Scoperta shock: fossa comune con oltre 100mila corpi rinvenuta vicino Damasco

A 40 chilometri a nord di Damasco, è stata scoperta una fossa comune che potrebbe contenere i resti di oltre 100mila persone. Questo inquietante ritrovamento è avvenuto nella località di al-Qutayfah ed è stato riportato dall’emittente al-Jazeera, richiamando l’attenzione internazionale su una tragedia che affligge la Siria da decenni. La stima sul numero dei corpi proviene da Mouaz Moustafa, il quale dirige la Syrian Emergency Task Force, un’organizzazione non governativa operante negli Stati Uniti. Questo sito si aggiunge a una lista crescente di fosse comuni già identificate nel paese, che elevano il numero complessivo a 13.

Le evidenze di un passato di violenze

Le fasi di scoperta di questa fossa comune non sono affatto isolati. Già in altre fosse rinvenute nel sud della Siria, i cui dettagli sono stati resi noti da al-Jazeera, sono stati trovati 22 corpi, inclusi quelli di donne e bambini, tutti con segni di torture e di esecuzioni. Vall, un attivista che ha commentato questa rivelazione, ha dichiarato: “Queste fosse comuni custodiscono i segreti di 54 anni di dispotismo, torture e dittatura. Questo è solo l’inizio.” Le parole di Vall evidenziano la necessità di esaminare a fondo il passato oscuro e complesso della Siria, dove la violenza politica e le violazioni dei diritti umani sono state all’ordine del giorno per decenni.

Il regime di Bashar al-Assad, succeduto al padre Hafez che governò il paese fino alla sua morte nel 2000, è accusato di essere responsabile di una serie di crimini contro l’umanità, comprese esecuzioni extragiudiziali di centinaia di migliaia di persone. L’accademico Ugur Umit Ungor, esperto in studi sul genocidio all’Università di Amsterdam, ha dichiarato a al-Jazeera che la scoperta della fossa comune centralizzata ad al-Qutayfah testimonia la brutalità della “macchina di morte” messa in atto dal regime di Assad. Le dimensioni e la gravità di questa scoperta riaccendono un dibattito globale su giustizia e responsabilità per i crimine commessi durante il conflitto siriano.

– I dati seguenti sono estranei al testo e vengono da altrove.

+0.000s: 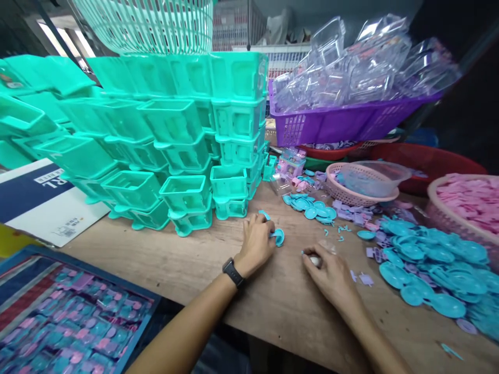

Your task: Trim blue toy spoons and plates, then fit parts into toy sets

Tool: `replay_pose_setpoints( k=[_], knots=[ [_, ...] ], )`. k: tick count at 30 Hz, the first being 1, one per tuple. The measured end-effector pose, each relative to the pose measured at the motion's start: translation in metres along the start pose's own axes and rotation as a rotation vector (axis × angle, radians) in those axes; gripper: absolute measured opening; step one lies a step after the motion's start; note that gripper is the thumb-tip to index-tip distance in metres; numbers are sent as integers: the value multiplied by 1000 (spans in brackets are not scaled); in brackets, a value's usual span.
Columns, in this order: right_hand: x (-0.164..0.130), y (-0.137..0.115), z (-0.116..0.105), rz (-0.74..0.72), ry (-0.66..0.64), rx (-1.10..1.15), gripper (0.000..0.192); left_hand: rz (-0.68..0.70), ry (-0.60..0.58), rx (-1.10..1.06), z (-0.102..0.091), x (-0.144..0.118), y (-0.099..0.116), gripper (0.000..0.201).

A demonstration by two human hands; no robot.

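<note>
- The left hand (255, 241) is rested on the wooden bench (187, 259), with a dark smartwatch (233, 271) worn at the wrist.
- A small blue plastic piece (278, 237) is pinched at the fingertips of the left hand; the grip is closed on it, and the piece lies against the bench just in front of the stack of teal bins.
- The right hand (331, 272) is laid on the bench, to the right of the blue plastic piece and a little apart from it.
- A small white rounded object (315, 261) is enclosed by the curled fingers of the right hand; what it is cannot be told.
- A stack of teal bins (175, 140) is piled behind the blue plastic piece, several rows high.
- A heap of blue discs (429, 265) is spread to the right of the blue plastic piece, with small lilac parts (366, 279) scattered at its near edge.
- A smaller cluster of blue discs (312, 208) is seen beyond the blue plastic piece, beside a pink basket (351, 195).
- A purple basket (343, 124) filled with clear plastic shells is set further behind, to the right of the teal bins.
- A tray of packed toys (74, 322) is placed well to the left of the blue plastic piece, at the near bench edge.
</note>
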State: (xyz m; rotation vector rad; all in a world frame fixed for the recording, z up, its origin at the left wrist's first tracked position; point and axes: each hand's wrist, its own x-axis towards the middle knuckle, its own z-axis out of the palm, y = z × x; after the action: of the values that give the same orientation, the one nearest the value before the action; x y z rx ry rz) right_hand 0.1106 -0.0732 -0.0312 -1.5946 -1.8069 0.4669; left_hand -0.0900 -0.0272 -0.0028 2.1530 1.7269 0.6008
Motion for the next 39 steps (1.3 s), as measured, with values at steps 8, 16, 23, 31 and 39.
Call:
replay_pose_setpoints(
  k=[8, 16, 23, 31, 39],
  knots=[
    [-36, -14, -7, 272, 95, 464, 31, -278, 70, -958, 4, -37, 9, 13],
    [-52, -51, 1, 236, 300, 423, 30, -300, 185, -1130, 21, -68, 29, 27],
    [-56, -65, -1, 164, 353, 382, 24, -230, 228, -931, 11, -79, 42, 13],
    [-55, -74, 3, 111, 415, 299, 23, -109, 271, -763, 8, -86, 49, 12],
    [-52, -76, 6, 94, 435, 241, 23, 189, 368, -487, 10, -87, 43, 17]
  ],
)
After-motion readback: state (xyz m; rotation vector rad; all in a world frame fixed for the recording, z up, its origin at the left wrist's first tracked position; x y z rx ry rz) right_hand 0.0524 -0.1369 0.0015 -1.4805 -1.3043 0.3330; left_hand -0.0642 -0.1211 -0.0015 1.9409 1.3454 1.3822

Nuove prospettive politiche da Hayat Tahrir al-Sham

Nel contesto tumultuoso della Siria, un altro sviluppo significativo è avvenuto: Mohammed al-Jawlani, leader di Hayat Tahrir al-Sham , ha annunciato l’intenzione di sciogliere i gruppi armati attivi nel paese per integrare i combattenti nell’esercito statale. Durante un incontro con la comunità drusa, al-Jawlani ha affermato: “I combattenti sono pronti a fare parte del ministero della Difesa e saranno soggetti alla legge.” Questa dichiarazione potrebbe rappresentare un cambiamento importante nell’equilibrio di potere in Siria, ponendo l’accento sulla necessità di creare una struttura militare unificata e legale.

Al-Jawlani ha inoltre proposto un “patto sociale” che auspica la coesistenza pacifica tra diversi gruppi etnici presenti in Siria, il che potrebbe essere una mossa decisiva per promuovere la “giustizia sociale” all’interno di una nazione lacerata dalle divisioni settarie e politiche. Questo tentativo di normalizzare le relazioni tra le differenti fazioni armate potrebbe favorire una maggiore stabilità nella regione, specialmente in un contesto segnato da conflitti interni.

In Siria, il quadro è complesso, con una pletora di gruppi armati, tra cui le milizie curde e i combattenti sostenuti dalla Turchia, che continuano a essere in conflitto nel nord del paese. Al-Jawlani ha messo in evidenza la necessità di una “mentalità dello Stato” rispetto a quella dell’opposizione, per costruire le fondamenta di un futuro più pacifico e coeso in un paese distrutto dai conflitti. La sua proposta potrebbe rappresentare una risposta alle sfide attuali, mirando a unire diverse fazioni disperse sotto un’unica bandiera.

In questo contesto fragile, la Siria si trova di fronte a sfide enormi, ma anche a possibilità di cambiamento. Gli sviluppi avvenuti finora offriranno nuovi spunti di riflessione per la comunità internazionale, impegnata a monitorare la situazione politica e sociale.